Provincial Authorities Want Thai Police To Investigate Deaths Of Birds

Phatthalung authorities have requested help from the Department of Special Investigation to investigate the death of birds. These were no ordinary birds though; they were swiftlets, the birds that produce the saliva that make birds’ nests, prized as a health delicacy. And it wasn’t a few birds, it was over a million birds found dead in caves where Siamnest company has the authority to collect their birds’ nests.
And the financial loss of these birds and the birds’ nests they produce has been estimated at about 5 billion baht.
The company has permission to access 107 caves in Phatthalung’s seven islands and they sent their collection teams to gather the birds’ nests between September 9 to September 17. When they arrived at the last cave, they discovered the remains of more than 1 million birds instead of the nests they were tasked with collecting.
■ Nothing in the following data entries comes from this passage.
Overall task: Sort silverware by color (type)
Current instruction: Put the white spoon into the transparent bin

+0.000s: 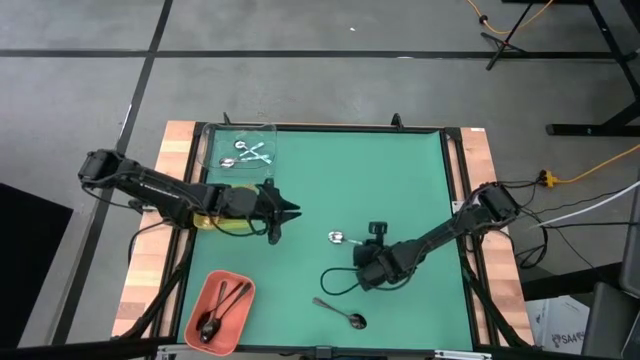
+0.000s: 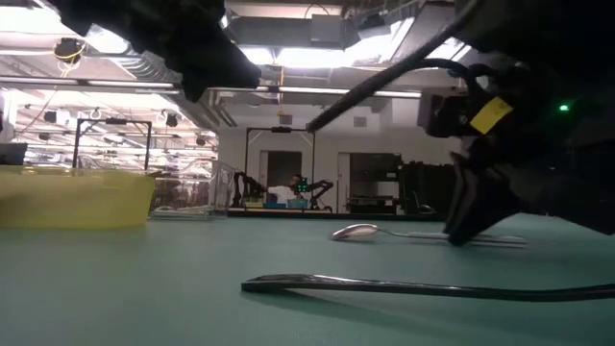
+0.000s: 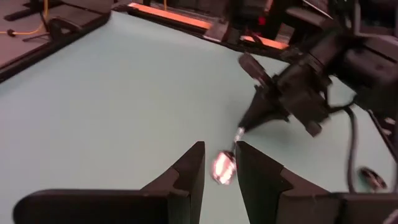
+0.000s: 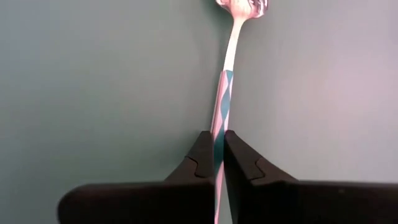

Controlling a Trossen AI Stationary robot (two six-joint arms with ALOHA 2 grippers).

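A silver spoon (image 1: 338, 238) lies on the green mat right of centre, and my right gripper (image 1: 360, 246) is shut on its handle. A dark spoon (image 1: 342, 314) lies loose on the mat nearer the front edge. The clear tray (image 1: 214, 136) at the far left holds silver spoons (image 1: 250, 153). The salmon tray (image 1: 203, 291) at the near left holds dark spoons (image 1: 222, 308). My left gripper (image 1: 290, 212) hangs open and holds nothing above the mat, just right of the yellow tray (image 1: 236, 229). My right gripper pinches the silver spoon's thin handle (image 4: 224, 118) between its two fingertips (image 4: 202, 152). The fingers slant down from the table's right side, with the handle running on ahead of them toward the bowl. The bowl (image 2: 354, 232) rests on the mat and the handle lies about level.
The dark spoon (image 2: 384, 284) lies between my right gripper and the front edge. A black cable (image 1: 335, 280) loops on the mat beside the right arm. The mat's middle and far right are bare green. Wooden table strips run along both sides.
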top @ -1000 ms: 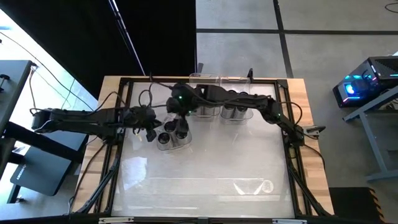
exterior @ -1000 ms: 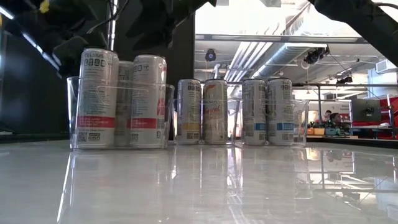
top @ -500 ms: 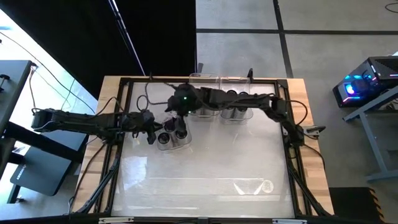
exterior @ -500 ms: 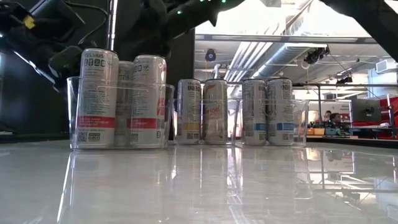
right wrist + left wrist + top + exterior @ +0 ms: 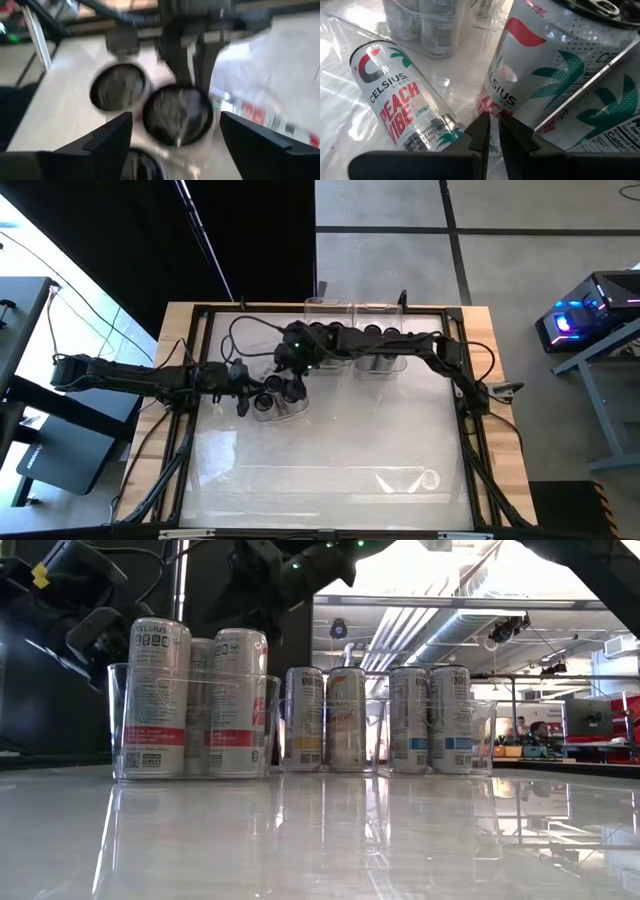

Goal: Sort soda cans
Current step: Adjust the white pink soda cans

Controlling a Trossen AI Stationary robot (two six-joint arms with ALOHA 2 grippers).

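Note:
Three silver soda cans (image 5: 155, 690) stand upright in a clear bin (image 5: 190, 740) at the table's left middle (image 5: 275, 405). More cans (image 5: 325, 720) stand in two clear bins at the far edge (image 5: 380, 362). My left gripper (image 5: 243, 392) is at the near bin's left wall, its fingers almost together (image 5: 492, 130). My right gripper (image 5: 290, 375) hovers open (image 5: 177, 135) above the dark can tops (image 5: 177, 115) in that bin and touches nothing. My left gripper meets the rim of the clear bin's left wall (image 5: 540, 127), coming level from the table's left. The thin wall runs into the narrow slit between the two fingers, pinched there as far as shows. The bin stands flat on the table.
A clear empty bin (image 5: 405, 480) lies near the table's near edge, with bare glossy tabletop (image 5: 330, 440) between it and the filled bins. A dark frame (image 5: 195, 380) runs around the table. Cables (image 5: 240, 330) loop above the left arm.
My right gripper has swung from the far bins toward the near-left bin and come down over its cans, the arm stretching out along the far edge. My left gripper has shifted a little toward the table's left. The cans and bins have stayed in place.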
The team found the remains of a fire and various trash strewn about including shoes and plastic bottles. After Siamnest involved the Phatthalung authorities, the Royal Thai Police joined the investigation of the mass death of the swiftlet birds.
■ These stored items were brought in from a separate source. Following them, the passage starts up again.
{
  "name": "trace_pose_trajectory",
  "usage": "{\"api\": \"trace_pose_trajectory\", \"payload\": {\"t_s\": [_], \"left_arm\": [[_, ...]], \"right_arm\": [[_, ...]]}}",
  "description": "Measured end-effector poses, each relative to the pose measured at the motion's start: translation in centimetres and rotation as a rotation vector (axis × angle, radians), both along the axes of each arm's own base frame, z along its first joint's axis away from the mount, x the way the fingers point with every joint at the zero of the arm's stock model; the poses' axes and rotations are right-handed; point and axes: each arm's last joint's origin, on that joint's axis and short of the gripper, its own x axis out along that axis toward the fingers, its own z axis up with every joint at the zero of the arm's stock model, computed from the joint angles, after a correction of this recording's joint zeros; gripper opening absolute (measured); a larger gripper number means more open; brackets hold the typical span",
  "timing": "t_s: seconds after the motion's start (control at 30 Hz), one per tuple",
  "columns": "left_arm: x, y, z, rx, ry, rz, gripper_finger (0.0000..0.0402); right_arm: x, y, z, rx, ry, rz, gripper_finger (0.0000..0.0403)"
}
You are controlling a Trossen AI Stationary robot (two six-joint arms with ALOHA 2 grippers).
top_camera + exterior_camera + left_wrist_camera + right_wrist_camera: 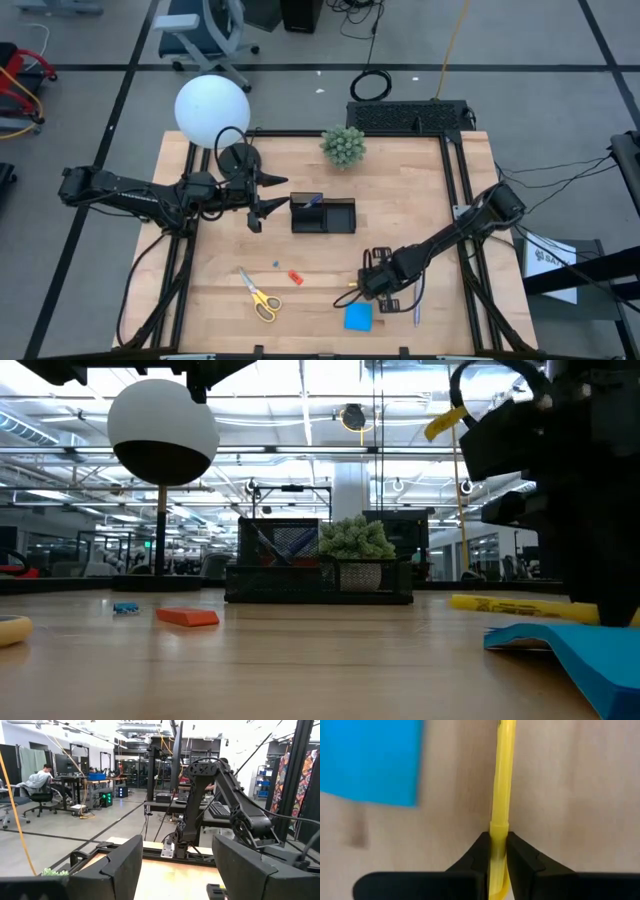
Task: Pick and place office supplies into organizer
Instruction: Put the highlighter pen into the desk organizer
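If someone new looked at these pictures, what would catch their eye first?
Probably the right gripper, down at the table's near right side and closed on the yellow marker beside the blue sticky-note pad. Next, the white globe lamp at the far left corner.

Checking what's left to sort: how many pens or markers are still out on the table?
2 visible: a yellow marker pinched in the right gripper beside the blue note pad, and a slim pen on the table past that gripper. The arm may hide others.
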Motion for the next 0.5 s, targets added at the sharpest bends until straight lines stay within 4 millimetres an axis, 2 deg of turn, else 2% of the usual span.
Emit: {"api": "trace_pose_trajectory", "payload": {"t_s": [0.2, 0.5], "left_arm": [[0.0, 0.0, 0.0, -0.012, -0.003, -0.002, 0.0246], [0.0, 0.0, 0.0, -0.029, -0.005, -0.005, 0.0246]], "right_arm": [[0.1, -1.4, 2.5, -0.021, -0.09, -0.009, 0.003], [0.1, -3.0, 4.5, -0.126, -0.182, 0.055, 0.003]]}}
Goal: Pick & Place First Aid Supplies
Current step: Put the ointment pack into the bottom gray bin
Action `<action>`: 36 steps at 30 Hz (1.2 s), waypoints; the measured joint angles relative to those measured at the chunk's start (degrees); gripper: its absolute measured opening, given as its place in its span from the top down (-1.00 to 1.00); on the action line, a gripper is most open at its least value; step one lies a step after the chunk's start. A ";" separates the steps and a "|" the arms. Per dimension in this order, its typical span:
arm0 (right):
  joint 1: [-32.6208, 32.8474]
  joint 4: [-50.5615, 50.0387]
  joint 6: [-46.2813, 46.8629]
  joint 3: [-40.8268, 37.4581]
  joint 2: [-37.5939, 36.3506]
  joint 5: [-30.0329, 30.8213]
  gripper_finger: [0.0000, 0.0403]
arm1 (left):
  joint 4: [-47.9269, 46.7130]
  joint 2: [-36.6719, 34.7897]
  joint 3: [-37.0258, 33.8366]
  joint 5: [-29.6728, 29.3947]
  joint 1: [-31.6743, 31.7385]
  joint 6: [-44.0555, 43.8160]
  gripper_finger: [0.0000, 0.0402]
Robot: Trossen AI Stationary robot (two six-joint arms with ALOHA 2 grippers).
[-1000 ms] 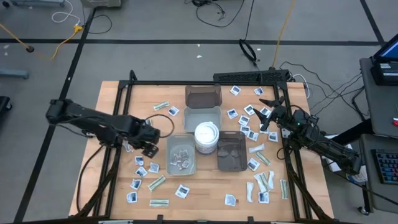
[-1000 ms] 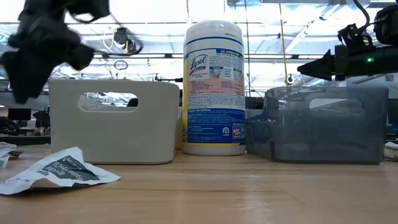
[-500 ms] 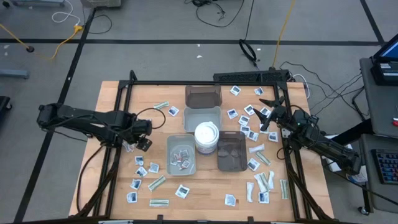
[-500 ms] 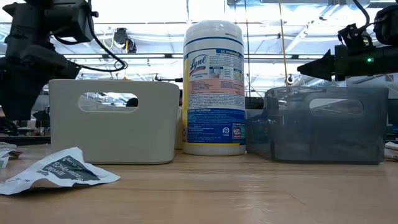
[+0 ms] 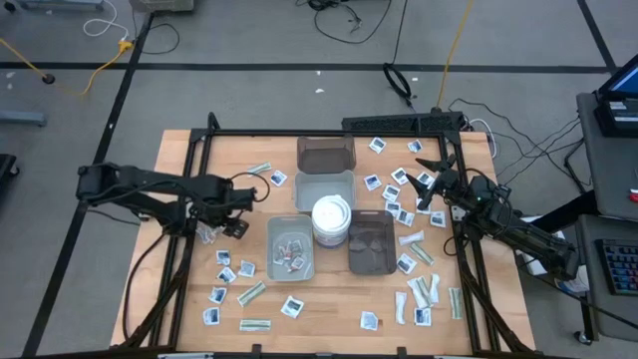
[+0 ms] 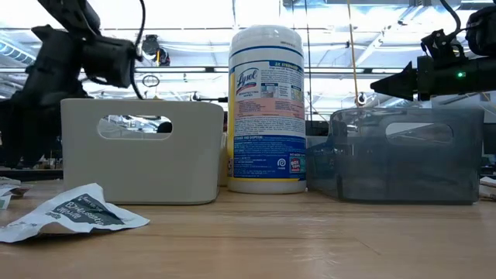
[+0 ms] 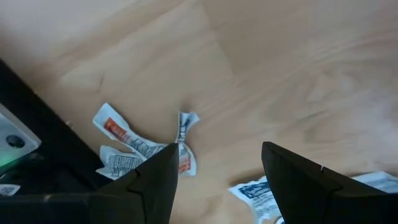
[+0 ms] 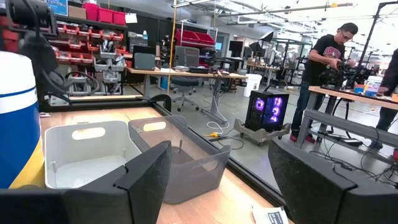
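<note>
High view shows your left end effector hovering over the counter left of the grey tray, fingers spread and empty; crumpled packets lie just beneath it in the left wrist view; your right end effector hangs open above square packets right of the wipes tub; more packets sit inside the grey tray.

The high view looks straight down on the whole bench. The low view sits at its surface, level, close to the white tub, which the high view shares. The left wrist view faces bare wood closely; the right wrist view looks across the trays into the room.
</note>
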 joint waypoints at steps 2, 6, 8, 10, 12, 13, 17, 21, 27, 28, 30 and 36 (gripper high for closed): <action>-0.02 0.00 0.00 -0.02 0.00 0.00 -0.31 | -0.13 1.57 0.00 0.77 0.62 0.48 -0.17; -0.01 0.00 -0.02 -0.01 0.00 0.00 -0.31 | -0.68 4.84 0.02 2.80 1.75 3.22 -0.17; -0.02 0.01 0.00 -0.01 0.00 0.00 -0.31 | -1.13 6.21 0.02 3.25 2.50 4.91 -0.17; 0.00 0.00 0.00 -0.02 0.00 0.00 -0.31 | -0.88 7.65 0.02 3.26 3.13 6.07 -0.17; -0.02 0.00 0.00 0.00 0.00 0.00 -0.31 | -0.61 8.74 0.02 3.24 3.73 7.76 -0.17; 0.00 0.00 -0.01 0.00 0.00 0.00 -0.31 | -0.37 9.16 0.02 3.19 4.00 9.27 -0.17; -0.01 0.01 0.00 -0.01 0.00 -0.01 -0.31 | -0.16 10.73 0.07 2.21 4.94 15.78 -0.17; -0.02 0.00 0.00 0.00 0.00 0.00 -0.31 | 0.02 12.30 0.07 2.40 5.21 22.21 -0.17; 0.00 0.00 0.00 0.00 0.00 0.00 -0.31 | 0.71 13.60 0.07 3.83 5.23 27.98 -0.05; 0.00 0.00 0.00 0.00 0.00 0.00 -0.31 | 0.70 13.69 0.07 3.85 5.23 28.36 0.01; -0.01 0.01 0.00 0.00 0.00 0.00 -0.31 | 0.77 13.72 0.07 3.89 5.23 28.49 0.16; 0.00 0.00 0.00 0.00 0.00 0.00 -0.31 | 0.88 13.72 0.07 3.71 5.23 28.41 0.64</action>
Unlike most birds that make nests out of twigs or similar materials, swiftlets make theirs completely out of their unique saliva which solidifies to form the nest. These saliva nests are considered a delicacy, especially in Asian regions, for it’s believed healing powers. Birds’ nest soup is often made by steaming and soaking the saliva nests.
The nests are said to help with kidney health, phlegm reduction and are desired as an aphrodisiac as well. Harvesting companies have become big businesses due to the high price the unique birds’ nest can fetch, with companies like Siamnest getting exclusive access to areas of the swiftlet’s nest or even creating artificial sanctuaries for swiftlets to nest.
Of note, disgraced police officer Pol Col Thitisan “Jo Ferrari” Utthanaphon, whose shocking wealth was revealed upon his arrest for suffocating a suspect in custody, was said to have made part of his fortune by trading birds’ nests.